C1 | C2 | C3 | C4 |
---|---|---|---|
A | 12 | True | 89 |
9 | False | 77 | |
5 | True | 23 | |
B | 9 | True | 45 |
5 | True | 45 | |
2 | False | 78 | |
C | 11 | True | 10 |
8 | False | 08 | |
12 | False | 09 |
C1 & C2 are the multi index. I'm hoping to get a result which gives me only values in C1 which have values both lower than 10 and greater than or equal to 10 in C2.

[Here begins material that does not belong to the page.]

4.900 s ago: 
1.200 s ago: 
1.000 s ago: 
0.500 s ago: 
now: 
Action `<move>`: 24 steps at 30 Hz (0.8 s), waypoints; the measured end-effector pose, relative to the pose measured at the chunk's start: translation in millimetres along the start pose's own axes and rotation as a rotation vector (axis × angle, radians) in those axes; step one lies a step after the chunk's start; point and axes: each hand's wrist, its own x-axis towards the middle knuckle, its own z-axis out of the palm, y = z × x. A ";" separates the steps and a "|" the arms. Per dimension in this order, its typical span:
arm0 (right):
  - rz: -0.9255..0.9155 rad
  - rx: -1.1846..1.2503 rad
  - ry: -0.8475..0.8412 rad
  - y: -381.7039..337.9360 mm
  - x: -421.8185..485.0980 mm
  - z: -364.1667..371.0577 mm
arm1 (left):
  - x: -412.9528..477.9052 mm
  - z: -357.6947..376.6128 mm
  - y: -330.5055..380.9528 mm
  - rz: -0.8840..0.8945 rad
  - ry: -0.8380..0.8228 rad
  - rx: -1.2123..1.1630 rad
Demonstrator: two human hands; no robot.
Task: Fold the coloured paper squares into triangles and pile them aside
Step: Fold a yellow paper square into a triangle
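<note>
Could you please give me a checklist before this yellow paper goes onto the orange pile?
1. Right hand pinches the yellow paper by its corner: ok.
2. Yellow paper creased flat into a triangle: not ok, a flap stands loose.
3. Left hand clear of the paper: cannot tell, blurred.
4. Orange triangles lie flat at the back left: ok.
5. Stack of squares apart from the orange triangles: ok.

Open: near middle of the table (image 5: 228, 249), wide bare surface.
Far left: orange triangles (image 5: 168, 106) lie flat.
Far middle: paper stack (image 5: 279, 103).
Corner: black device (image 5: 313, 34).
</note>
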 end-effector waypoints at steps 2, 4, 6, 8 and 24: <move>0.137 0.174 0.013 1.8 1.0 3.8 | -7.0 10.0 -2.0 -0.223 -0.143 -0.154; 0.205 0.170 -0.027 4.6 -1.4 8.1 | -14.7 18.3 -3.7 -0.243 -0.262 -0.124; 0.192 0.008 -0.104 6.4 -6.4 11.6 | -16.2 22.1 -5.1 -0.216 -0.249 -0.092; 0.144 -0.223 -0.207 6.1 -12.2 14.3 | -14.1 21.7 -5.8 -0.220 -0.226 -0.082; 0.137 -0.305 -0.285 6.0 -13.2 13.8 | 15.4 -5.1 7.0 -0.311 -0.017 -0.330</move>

So in the table above C1 - B should go, with the final result should look like this:
C1 | C2 | C3 | C4 |
---|---|---|---|
A | 12 | True | 89 |
9 | False | 77 | |
5 | True | 23 | |
C | 11 | True | 10 |
8 | False | 08 | |
12 | False | 09 |
I tried df.loc[(df.C2 < 10 ) & (df.C2 >= 10)] but this didn't work.
I also tried:
filter1 = df.index.get_level_values('C2') < 10 filter2 = df.index.get_level_values('C2') >= 10
df.iloc[filter1 & filter2]
Which I saw suggested on another post that also didn't work. Any one know how to solve this? Thanks
CodePudding user response:
Use GroupBy.transform
with GroupBy.any
for test at least one condition match per groups, so possible last filter by m
DataFrame:
filter1 = df.index.get_level_values('C2') < 10
filter2 = df.index.get_level_values('C2') >= 10
m = (df.assign(filter1= filter1, filter2=filter2)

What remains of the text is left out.